Write all entries out exactly, images excluded.

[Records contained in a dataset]
--- --- ---
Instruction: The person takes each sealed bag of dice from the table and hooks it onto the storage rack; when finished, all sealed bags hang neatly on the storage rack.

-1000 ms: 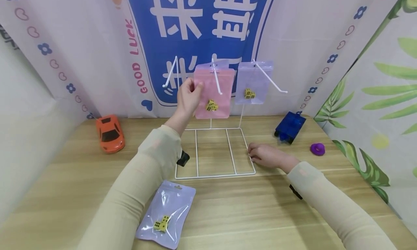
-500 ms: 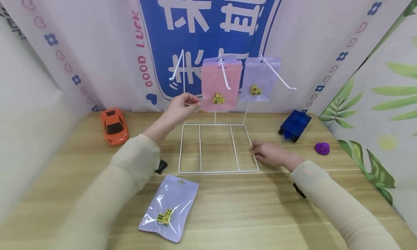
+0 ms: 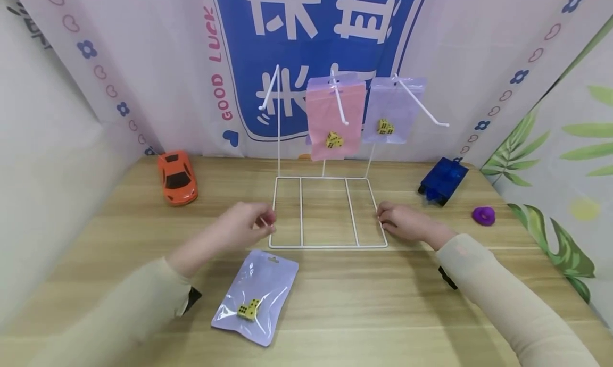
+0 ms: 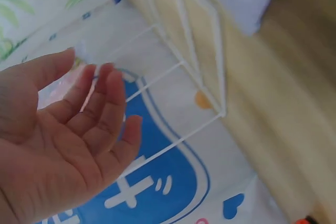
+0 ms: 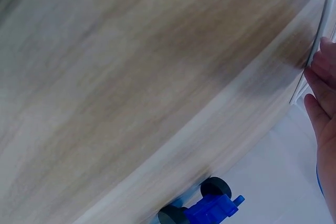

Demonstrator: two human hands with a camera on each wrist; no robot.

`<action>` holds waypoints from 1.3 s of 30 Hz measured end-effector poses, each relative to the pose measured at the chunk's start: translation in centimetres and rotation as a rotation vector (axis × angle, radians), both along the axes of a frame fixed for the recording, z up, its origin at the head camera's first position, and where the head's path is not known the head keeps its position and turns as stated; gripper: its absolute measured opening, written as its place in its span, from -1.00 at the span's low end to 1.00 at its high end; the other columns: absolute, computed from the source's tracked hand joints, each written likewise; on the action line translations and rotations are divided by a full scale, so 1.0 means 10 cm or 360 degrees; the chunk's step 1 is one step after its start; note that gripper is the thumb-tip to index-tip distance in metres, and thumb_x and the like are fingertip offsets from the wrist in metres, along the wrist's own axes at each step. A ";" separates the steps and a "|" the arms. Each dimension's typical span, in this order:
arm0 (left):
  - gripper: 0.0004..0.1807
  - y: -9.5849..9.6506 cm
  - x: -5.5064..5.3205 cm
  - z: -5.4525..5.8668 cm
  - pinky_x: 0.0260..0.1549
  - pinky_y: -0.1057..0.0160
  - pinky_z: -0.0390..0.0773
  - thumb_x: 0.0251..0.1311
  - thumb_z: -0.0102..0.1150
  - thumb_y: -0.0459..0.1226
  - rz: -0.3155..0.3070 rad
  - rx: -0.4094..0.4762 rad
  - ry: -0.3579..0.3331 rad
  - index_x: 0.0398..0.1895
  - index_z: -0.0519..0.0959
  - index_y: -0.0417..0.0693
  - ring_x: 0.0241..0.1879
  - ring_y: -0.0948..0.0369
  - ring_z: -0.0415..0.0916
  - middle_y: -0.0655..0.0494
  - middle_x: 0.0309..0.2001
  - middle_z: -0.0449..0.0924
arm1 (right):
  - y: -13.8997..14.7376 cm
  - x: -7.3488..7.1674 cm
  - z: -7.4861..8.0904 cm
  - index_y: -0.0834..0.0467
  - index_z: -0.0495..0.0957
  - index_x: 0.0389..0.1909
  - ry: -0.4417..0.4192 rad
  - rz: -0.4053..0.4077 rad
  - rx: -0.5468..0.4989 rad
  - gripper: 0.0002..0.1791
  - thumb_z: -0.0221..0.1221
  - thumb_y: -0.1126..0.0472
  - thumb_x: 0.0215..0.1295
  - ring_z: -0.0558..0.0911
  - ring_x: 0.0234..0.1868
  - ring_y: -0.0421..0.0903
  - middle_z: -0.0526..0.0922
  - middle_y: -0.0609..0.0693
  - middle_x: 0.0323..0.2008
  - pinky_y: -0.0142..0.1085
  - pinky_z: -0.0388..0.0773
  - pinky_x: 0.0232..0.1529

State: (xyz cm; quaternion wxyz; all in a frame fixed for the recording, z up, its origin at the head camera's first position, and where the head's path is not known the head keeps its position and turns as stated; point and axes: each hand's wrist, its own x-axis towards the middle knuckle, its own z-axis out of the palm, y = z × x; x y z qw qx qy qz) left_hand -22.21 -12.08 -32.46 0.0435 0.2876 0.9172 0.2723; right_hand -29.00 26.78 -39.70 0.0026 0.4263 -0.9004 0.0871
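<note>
My left hand hovers by the left side of the white wire display rack. In the left wrist view its fingers are loosely bent and hold nothing. The fingers of my right hand grip the right bar of the rack's base. A pink zip pouch with yellow dice hangs on the middle hook, a purple one partly hidden behind it. Another purple pouch with dice hangs on the right hook. The left hook carries nothing. On the table, below my left hand, lies a purple pouch with yellow dice.
An orange toy car stands at the back left of the wooden table. A blue toy vehicle and a small purple hat-shaped thing are at the right. A printed cloth hangs behind the rack.
My left hand has let go of the pink pouch on the middle hook and come down and left, to just above the pouch on the table. The right hand stays at the rack's base.
</note>
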 end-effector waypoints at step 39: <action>-0.81 -0.01 0.05 -0.30 -0.55 0.33 0.35 0.00 0.26 -0.32 -0.0411 -0.0476 0.0022 -0.60 0.43 0.03 -0.55 0.32 0.29 0.30 -0.60 0.34 | -0.01 0.02 0.03 0.30 0.61 -0.39 0.0041 0.0026 0.0020 -0.94 0.18 0.42 0.12 0.55 -0.21 -0.03 0.48 0.08 -0.20 -0.23 0.54 -0.21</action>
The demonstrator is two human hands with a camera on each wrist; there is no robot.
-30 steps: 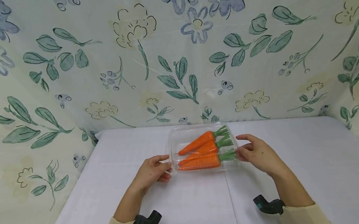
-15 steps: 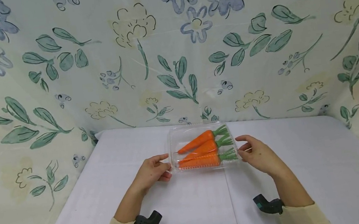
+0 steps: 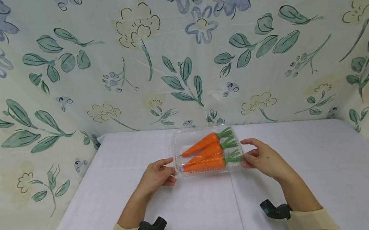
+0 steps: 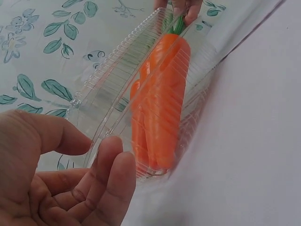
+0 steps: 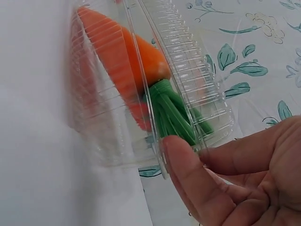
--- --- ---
**RESPONSE AREA**.
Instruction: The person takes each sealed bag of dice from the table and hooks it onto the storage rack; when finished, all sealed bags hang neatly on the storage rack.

-1000 ms: 
-500 ms: 
+0 ms: 
+0 ms: 
+0 ms: 

Demonstrator: two human hands with a camera on each wrist; no robot.

`<action>` holds waypoints from 1.3 s of 30 Hz measured end-effector poses, each relative to the pose measured at the chunk's start: translation in centimetres and rotation as a rotation vector (axis × angle, radians), both along the axes of a frame fixed for the recording, z up, its origin at the head camera's first position, and where the head's path is not known the head keeps its position and turns as stated; gripper: its absolute measured opening, written as its place in its span, from -1.00 at the span's low end to 1.00 at its high end; the other columns: absolute, computed from the source's tracked hand joints, each written likewise; on the action line translations and rotations are divided by a full scale, so 1.0 means 10 cm or 360 degrees; the chunk's step 1 is one step after its start; note that gripper is the thumb-tip to index-tip distance in metres, and thumb_x and the like are fingertip offsets from the wrist in metres, along the wrist's own axes at each step. A ";" separates the steps and a "|" the arms. Each dimension's typical span, in this order:
arm0 (left):
  - gripper: 0.0004..0.1807
  - y: -9.5849..9.6506 cm
  - x: -5.5064..5.3205 cm
  - z: -5.4525..5.8668 cm
  - pinky_x: 0.0260..0.1549
  - pinky_y: -0.1057..0.0160
  - pinky_z: -0.0390..0.0773
  - thumb_x: 0.0251..0.1311
  - thumb_z: -0.0102..0.1150
  - thumb_y: -0.0459..0.1226
  - rz: -0.3155..0.3070 rad
  - rx: -0.4094..0.4762 rad
  - ry: -0.3579..0.3331 rad
  - index_x: 0.0398..0.1895
  - index_z: -0.0519..0.0959
  - index_y: -0.0417..0.0693
  - ring_x: 0.0241..0.1879
  - ring_y: -0.0948..0.0369
  - ring_z: -0.0415..0.0916
  - middle_y: -0.0655..0.0494
  - middle_x: 0.0309..0.2001
  - middle_z: -0.0449..0.0924
arm1 (right):
  - y: -13.8997..14.7376 cm
  - x: -7.3488..7.1674 cm
  - z: -7.4861..8.0904 cm
  - index_y: -0.0834..0.0467
  - index_z: -0.0495..0.0957
  - index_x: 0.0389..0.1909
  - ry: -0.4417..0.4192 rad
  - rz: -0.4053..0.4077 rad
  - rx: -0.5468..0.4989 rad
  - gripper: 0.0002..0.1791
  - thumb_z: -0.0221..0.1221
  - thumb_y: -0.1126..0.0472
  - thumb_x: 0.0215..0.1295
  - ring_z: -0.0558..0.0911
  - ring_x: 0.0234..0.1868
  - ring_y: -0.0421..0.0903
  - middle_z: -0.0526..0.0922
  - middle_y: -0.0609..0.0693
  - middle_x: 0.0323..0.2008
  - pinky_y: -0.0142..0.1085
  - pinky_z: -0.0388..0.0773
  - pinky_x: 0.0232..0.1529

State: (xyz cm; quaternion wxyz; all in a frame fixed for the recording, z up, its origin at the head camera's first position, and where the head's path is not known the head keeps its position and turns as stated; point and axes: each hand's wrist, its own x-axis towards the middle knuckle, its own z-axis out of the palm, y = z × x; x y z qw qx qy qz) left_hand -22.21 -12.08 -32.46 0.0435 0.2876 0.9172 0.2723; right_hand -29.00 26.78 -39.70 0.0026 0.4263 -0.9004 0.0871
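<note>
My left hand hovers by the left side of the white wire display rack. In the left wrist view its fingers are loosely bent and hold nothing. The fingers of my right hand grip the right bar of the rack's base. A pink zip pouch with yellow dice hangs on the middle hook, a purple one partly hidden behind it. Another purple pouch with dice hangs on the right hook. The left hook carries nothing. On the table, below my left hand, lies a purple pouch with yellow dice.
An orange toy car stands at the back left of the wooden table. A blue toy vehicle and a small purple hat-shaped thing are at the right. A printed cloth hangs behind the rack.
My left hand has let go of the pink pouch on the middle hook and come down and left, to just above the pouch on the table. The right hand stays at the rack's base.
</note>
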 end-effector waypoints at step 39: <action>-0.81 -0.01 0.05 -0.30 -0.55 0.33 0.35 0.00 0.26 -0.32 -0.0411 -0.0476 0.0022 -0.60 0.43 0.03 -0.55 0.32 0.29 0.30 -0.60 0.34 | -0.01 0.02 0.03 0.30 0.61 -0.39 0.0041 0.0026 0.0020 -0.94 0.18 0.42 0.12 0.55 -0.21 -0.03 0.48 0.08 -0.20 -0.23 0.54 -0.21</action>
The demonstrator is two human hands with a camera on each wrist; there is no robot.
-30 steps: 
-15 steps: 
+0 steps: 
+0 steps: 
+0 steps: 

Nothing remains to be added to the output.